_To do_.
Using the listing below, set down exactly the lines starting at the line that contains "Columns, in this" and ending at the line that contains "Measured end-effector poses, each", both included, and no others.

Segment Open

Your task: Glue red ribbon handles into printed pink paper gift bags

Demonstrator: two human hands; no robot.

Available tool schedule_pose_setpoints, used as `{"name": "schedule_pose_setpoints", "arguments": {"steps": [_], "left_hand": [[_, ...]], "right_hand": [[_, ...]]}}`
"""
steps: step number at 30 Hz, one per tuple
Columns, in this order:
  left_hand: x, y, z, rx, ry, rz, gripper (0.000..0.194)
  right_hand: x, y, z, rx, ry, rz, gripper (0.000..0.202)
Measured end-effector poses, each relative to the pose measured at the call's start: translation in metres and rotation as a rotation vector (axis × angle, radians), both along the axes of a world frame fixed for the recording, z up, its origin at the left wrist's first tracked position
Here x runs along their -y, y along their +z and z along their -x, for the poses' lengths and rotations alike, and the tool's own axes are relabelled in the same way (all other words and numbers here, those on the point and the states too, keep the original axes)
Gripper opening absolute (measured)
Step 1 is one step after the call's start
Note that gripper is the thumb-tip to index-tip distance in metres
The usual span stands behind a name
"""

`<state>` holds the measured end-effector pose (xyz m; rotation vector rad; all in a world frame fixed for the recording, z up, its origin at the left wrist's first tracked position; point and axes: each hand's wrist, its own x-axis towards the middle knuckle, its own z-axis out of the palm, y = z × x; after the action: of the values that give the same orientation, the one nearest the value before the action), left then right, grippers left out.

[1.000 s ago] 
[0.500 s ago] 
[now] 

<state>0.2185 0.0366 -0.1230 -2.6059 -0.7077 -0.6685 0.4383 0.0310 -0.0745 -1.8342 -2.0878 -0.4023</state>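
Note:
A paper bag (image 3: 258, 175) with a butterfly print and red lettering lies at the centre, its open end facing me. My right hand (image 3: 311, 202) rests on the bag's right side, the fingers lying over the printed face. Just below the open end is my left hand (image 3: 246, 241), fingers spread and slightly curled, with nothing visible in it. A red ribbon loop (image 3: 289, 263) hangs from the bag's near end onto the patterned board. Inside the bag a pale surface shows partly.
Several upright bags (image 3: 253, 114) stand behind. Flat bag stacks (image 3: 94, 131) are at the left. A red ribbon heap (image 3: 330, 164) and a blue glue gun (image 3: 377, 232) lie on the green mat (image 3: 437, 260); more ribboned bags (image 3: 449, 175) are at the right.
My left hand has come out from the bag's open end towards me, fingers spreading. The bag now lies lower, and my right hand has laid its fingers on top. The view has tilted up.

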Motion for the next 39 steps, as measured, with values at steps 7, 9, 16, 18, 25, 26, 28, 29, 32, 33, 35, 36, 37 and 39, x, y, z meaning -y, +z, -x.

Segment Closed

_Result of this exercise_.
Columns, in this order:
  left_hand: x, y, z, rx, ry, rz, gripper (0.000..0.194)
  right_hand: x, y, z, rx, ry, rz, gripper (0.000..0.202)
Measured end-effector poses, each relative to the pose measured at the call's start: translation in metres and rotation as a rotation vector (axis × angle, radians), both along the axes of a world frame fixed for the recording, z up, its origin at the left wrist's first tracked position

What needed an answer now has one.